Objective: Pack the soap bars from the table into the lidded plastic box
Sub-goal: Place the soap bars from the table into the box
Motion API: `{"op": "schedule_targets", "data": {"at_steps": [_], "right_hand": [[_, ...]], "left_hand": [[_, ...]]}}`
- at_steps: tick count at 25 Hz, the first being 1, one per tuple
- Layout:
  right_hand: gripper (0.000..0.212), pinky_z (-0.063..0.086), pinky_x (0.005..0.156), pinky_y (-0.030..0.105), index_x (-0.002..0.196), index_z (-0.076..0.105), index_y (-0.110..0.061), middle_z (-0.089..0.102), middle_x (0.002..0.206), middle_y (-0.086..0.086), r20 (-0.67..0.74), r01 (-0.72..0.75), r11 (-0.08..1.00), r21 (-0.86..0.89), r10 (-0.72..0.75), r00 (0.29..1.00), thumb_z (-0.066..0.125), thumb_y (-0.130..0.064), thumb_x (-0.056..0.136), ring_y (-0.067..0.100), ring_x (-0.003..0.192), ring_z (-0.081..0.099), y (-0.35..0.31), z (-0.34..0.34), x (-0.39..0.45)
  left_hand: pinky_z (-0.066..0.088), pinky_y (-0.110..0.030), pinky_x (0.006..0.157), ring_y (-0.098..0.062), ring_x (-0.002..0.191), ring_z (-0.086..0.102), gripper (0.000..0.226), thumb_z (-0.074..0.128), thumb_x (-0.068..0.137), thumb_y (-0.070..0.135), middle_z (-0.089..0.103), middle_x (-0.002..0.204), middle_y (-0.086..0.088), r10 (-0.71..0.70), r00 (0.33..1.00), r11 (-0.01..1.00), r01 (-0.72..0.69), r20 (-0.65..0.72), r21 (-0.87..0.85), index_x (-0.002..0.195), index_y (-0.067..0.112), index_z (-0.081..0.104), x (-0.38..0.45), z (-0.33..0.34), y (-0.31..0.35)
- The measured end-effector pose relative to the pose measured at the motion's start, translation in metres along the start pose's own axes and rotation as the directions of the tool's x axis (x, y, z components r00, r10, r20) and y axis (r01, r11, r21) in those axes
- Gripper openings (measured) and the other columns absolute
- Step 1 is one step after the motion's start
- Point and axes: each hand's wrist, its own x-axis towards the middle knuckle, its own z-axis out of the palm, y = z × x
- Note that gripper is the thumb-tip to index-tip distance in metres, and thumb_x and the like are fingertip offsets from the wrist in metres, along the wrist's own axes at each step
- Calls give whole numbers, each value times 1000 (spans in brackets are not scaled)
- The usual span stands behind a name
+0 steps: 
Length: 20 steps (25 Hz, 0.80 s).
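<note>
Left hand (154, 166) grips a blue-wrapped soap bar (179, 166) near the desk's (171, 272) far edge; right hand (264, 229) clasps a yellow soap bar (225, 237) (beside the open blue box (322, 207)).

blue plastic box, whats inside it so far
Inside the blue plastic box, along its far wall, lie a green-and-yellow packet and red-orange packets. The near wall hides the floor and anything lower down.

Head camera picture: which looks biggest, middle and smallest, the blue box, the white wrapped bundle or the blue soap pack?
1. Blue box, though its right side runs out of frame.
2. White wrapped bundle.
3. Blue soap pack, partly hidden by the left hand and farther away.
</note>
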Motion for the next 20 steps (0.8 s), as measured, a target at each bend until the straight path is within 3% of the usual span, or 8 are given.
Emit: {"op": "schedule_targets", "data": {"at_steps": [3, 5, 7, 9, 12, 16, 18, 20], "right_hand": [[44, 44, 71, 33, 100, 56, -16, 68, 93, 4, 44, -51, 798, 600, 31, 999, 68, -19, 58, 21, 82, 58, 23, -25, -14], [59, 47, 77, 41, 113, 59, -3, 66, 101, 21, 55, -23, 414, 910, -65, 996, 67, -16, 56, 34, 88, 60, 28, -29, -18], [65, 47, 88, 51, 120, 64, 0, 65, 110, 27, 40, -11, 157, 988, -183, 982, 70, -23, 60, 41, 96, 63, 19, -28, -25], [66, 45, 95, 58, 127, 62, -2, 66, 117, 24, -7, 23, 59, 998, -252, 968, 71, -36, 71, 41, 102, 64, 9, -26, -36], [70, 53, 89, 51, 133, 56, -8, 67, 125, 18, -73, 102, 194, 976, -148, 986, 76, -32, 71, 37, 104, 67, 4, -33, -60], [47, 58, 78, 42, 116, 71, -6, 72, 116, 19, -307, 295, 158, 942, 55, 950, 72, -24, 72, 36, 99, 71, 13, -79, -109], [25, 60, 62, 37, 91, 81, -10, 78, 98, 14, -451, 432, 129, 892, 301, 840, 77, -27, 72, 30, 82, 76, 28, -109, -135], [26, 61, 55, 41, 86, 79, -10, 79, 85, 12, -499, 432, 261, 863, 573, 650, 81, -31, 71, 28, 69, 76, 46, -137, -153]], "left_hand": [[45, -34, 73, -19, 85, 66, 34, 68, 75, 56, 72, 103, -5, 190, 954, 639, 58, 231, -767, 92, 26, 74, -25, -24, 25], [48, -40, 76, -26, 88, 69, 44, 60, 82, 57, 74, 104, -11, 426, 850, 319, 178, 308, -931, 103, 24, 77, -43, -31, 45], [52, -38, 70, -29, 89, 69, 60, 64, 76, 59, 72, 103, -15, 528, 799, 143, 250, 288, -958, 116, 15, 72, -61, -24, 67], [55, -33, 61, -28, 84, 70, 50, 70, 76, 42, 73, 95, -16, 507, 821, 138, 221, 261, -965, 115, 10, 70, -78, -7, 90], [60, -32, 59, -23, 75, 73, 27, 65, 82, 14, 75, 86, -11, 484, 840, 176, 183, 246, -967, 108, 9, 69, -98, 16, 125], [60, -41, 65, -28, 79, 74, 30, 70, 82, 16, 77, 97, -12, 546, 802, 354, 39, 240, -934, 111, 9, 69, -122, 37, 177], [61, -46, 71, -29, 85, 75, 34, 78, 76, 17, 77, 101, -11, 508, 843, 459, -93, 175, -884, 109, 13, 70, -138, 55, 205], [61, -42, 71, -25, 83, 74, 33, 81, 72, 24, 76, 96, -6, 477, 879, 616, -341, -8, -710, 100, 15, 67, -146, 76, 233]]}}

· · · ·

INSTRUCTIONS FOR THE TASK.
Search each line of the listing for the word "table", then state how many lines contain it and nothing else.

EXERCISE SOLUTION.
2